(DATA FOR THIS EXERCISE)

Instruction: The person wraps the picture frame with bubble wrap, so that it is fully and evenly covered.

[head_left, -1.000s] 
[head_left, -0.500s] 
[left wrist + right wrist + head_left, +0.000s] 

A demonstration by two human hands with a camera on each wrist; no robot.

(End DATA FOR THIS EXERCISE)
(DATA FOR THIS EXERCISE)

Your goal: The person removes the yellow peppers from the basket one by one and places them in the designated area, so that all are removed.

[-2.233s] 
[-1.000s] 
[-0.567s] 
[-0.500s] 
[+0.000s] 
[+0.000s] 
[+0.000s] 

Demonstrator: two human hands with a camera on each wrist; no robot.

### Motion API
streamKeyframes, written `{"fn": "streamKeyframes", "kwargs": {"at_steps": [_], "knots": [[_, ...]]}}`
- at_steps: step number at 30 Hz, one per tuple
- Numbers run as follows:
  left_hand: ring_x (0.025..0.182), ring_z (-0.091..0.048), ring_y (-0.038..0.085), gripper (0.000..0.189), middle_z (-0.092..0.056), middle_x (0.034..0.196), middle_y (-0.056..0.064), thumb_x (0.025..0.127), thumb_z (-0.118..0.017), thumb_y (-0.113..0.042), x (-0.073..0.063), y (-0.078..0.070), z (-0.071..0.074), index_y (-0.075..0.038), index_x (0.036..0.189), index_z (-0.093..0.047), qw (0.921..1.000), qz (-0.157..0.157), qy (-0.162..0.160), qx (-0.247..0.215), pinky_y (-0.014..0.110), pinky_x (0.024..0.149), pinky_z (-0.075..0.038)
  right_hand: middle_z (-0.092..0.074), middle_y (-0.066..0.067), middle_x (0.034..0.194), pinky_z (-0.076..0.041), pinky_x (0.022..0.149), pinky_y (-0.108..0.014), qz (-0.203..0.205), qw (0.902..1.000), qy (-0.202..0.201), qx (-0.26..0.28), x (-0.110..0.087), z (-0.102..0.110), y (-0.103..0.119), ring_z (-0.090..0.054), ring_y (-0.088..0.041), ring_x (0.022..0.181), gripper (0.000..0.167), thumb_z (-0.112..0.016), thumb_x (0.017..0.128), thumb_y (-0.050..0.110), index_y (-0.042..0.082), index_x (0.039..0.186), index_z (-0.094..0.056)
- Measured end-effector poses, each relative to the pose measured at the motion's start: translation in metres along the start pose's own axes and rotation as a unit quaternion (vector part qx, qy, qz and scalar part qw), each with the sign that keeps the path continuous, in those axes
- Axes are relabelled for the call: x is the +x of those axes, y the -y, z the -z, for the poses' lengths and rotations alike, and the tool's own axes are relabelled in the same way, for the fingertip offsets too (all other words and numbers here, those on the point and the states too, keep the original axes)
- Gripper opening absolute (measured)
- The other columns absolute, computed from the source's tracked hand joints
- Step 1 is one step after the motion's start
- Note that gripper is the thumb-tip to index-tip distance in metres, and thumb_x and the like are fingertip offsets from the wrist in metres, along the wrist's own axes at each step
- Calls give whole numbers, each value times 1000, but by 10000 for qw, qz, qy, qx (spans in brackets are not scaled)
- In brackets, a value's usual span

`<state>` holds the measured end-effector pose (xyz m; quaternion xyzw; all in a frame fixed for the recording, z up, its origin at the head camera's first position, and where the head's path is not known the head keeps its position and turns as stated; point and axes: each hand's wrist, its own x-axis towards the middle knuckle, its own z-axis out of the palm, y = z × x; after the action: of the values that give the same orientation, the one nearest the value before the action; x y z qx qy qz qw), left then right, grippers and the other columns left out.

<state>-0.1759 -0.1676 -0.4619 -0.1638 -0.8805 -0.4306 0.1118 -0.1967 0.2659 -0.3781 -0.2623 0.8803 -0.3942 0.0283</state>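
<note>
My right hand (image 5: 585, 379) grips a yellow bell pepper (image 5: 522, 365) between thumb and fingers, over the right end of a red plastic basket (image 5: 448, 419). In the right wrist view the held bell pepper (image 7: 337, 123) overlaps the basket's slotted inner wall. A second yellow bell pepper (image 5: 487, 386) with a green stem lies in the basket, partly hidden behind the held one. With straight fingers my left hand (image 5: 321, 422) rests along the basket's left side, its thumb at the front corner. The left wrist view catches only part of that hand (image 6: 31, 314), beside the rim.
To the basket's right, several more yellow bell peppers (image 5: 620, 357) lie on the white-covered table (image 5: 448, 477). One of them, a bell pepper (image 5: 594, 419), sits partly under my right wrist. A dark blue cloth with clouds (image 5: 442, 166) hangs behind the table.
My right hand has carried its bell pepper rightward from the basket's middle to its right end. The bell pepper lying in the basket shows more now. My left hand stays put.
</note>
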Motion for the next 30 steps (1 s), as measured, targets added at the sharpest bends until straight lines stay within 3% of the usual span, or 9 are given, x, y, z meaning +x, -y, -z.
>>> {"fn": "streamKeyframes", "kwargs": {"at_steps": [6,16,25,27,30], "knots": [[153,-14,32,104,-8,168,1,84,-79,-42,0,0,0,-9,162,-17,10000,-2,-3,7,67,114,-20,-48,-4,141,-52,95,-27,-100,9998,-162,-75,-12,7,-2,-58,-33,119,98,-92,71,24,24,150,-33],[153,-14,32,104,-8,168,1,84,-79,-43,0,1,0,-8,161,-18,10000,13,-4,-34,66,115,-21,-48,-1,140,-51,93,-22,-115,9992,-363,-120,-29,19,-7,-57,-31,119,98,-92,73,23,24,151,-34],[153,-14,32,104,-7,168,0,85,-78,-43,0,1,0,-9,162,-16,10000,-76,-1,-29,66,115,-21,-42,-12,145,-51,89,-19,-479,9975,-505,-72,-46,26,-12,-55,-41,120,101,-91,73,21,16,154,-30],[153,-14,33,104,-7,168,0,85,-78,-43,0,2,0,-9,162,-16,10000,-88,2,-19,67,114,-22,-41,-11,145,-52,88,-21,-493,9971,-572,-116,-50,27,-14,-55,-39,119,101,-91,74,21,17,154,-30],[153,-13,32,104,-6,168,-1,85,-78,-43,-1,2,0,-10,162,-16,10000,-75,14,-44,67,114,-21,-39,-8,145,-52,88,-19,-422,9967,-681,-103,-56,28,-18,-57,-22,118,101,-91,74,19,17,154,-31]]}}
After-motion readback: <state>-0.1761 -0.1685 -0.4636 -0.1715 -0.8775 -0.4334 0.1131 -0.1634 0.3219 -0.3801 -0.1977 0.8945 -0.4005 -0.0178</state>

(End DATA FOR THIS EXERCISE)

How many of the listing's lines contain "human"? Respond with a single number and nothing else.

2